**Given data**

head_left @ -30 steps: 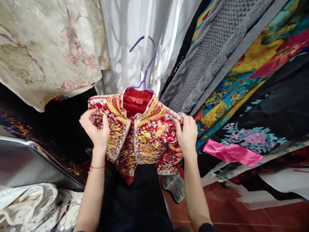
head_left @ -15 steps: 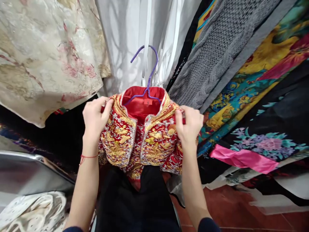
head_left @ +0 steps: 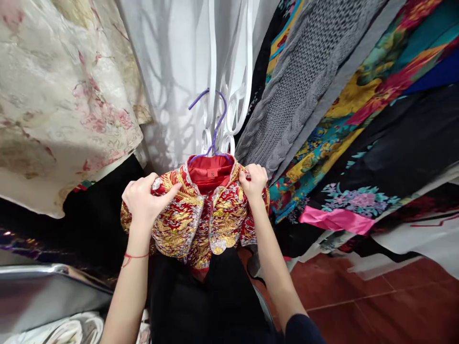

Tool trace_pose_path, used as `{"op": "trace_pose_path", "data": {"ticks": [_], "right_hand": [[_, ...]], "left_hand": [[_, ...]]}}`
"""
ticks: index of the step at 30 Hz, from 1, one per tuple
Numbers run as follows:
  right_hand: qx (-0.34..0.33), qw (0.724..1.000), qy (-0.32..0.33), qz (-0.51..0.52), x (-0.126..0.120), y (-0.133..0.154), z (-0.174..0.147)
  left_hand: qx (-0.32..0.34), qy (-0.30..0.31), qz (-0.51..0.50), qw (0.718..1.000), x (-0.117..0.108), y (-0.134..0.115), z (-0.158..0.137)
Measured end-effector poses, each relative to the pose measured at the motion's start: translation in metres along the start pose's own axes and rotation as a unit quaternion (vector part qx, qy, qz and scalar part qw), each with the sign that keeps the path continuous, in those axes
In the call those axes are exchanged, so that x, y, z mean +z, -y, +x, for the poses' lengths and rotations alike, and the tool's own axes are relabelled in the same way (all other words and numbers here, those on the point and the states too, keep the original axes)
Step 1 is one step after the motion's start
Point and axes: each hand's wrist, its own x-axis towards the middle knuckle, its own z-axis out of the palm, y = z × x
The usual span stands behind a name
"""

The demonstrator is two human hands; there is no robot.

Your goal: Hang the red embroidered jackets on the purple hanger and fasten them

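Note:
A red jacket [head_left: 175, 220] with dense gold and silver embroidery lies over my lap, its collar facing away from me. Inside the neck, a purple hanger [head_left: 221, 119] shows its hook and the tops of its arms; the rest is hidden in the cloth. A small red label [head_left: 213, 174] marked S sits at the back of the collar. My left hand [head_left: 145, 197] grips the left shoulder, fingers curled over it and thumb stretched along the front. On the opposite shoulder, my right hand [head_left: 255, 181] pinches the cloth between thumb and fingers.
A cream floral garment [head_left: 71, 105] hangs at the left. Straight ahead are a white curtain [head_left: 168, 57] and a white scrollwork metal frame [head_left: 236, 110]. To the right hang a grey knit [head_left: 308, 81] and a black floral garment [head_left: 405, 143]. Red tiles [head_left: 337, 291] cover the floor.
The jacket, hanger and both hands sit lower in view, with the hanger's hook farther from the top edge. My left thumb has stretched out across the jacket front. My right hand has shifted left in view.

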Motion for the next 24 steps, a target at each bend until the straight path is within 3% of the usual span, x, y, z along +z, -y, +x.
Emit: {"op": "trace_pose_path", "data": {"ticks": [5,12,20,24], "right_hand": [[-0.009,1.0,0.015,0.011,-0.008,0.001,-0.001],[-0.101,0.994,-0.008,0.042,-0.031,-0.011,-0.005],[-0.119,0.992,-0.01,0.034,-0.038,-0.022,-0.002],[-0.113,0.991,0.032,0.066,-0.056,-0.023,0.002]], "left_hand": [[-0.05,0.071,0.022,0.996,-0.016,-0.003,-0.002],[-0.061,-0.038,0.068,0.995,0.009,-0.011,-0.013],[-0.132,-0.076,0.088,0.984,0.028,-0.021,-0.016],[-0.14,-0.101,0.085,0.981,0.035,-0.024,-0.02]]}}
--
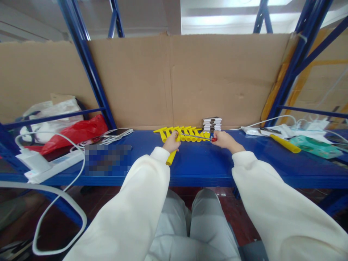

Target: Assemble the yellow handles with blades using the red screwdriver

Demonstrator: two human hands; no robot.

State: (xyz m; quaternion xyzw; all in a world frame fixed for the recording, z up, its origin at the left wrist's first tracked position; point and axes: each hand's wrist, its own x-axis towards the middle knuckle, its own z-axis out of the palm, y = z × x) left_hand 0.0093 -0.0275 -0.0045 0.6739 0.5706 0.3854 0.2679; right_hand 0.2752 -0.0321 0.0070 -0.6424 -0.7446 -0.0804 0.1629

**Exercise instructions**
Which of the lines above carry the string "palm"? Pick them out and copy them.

**Expected answer**
Point and axes: each hand's wrist, its own x-axis towards the middle knuckle, its own z-axis out of the palm, y = z × x
State: (xyz m; quaternion xyzw; all in a world frame fixed for the recording, z up, its origin at the left wrist's first tracked position; point and axes: each hand's wrist, its own x-axis towards the middle knuckle, its own z-axis out of the palm, y = z × x) left_hand 0.0093 -0.0275 -0.0045 0.6739 0.5706 0.3854 0.2679; right_hand 0.2752 -0.0321 0.0070 -0.6424 -0.7446 -0.0804 0.1629

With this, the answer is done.